3. Social Media is Easy
Social media is simple – not easy. While your 13-year-old niece might have more Instagram followers than you, it wouldn’t be wise to hire her on as your company’s social media director. We’ve witnessed so many social media mistakes in the past year alone; you’d have to wonder if these companies really did hire their teenage niece to run their Twitter account. Jumping on a hashtag without looking into it, posting irrelevant or too-personal content, being inconsistent with your brand’s values – these are common mistakes that companies continue to make, year after year.
Social media blunders aren’t just the cause of red-faced embarrassment; in fact, they can cost your company millions of dollars. In a survey sponsored by Symantec, participating in social media can cost major corporations an average of $4.3 million. That is a huge loss for a misstep that could have been easily avoided.

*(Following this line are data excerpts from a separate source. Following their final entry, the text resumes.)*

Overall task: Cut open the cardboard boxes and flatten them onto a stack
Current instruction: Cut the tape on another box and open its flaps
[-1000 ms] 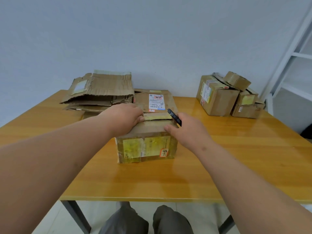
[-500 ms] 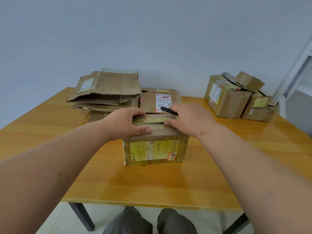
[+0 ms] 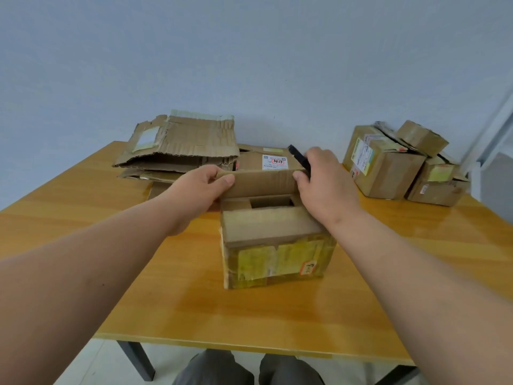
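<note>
A brown cardboard box with yellow tape and labels stands in the middle of the table. Its far top flap is lifted upright, and the dark inside shows behind the near flap. My left hand grips the left end of that far flap. My right hand holds the flap's right end and also grips a black cutter, which sticks up past the fingers. A stack of flattened cardboard lies at the back left.
Another box with a white label lies behind the open one. Several taped boxes are piled at the back right. A white frame stands at the right edge. The wooden table ends near my knees.
The top flaps were closed under both hands. Now the far flap has been pulled up and back, and the box is open. Both hands moved away from me with it.
</note>
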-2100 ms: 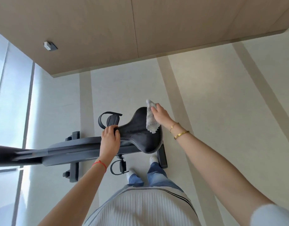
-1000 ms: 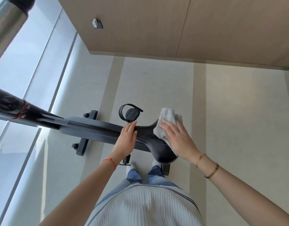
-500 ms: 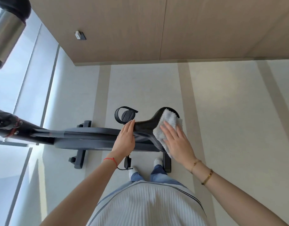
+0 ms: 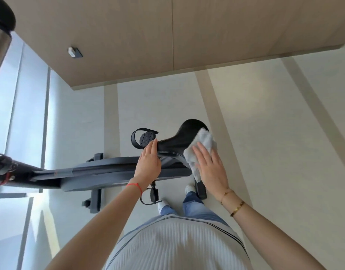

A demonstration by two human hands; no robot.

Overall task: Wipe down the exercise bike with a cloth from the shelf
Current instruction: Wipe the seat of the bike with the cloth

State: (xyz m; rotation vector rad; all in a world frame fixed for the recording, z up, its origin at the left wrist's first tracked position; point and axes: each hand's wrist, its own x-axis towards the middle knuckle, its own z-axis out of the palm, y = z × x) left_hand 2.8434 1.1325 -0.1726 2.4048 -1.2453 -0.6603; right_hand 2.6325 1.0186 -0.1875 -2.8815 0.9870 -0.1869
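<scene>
While flat hands press cloth (image 4: 203, 145) on saddle (image 4: 179, 141), pale striped floor (image 4: 284, 133), wood wall (image 4: 128, 36), perhaps window (image 4: 21, 114) left.

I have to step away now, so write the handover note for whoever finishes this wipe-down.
Left hand: open, fingers straight, resting on the nose of the saddle to steady it.
Right hand: open, flat, pressing the grey cloth against the wide rear of the saddle.
Done: cloth fetched; saddle wipe under way.
Left: finish the saddle, then the frame, the pedals and the front end at the left edge, mostly out of view.
</scene>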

The power of social media is strong and has done wonders for brands and consumer engagement (see: Taco Bell’s Twitter), but it’s only useful if done strategically. Actively participating and listening to customer needs, complaints, and opinions is what makes a brand feel authentic through social media. Bombarding consumers with promotional statuses every day? Not so much.
Your brand has a voice and social media is your microphone- but you have to be consistent, genuine, and relevant. Otherwise, no one is listening, or worse, they’re furious (just look at the backlash earlier this year from companies using MLK Day as a publicity tool. Yikes.)
Deciphering advertising fact from fiction will help you achieve your goals and objectives. I hope that by debunking these three common myths, you’ll be better placed to develop strategies that will enhance your brand and positively impact your ROI.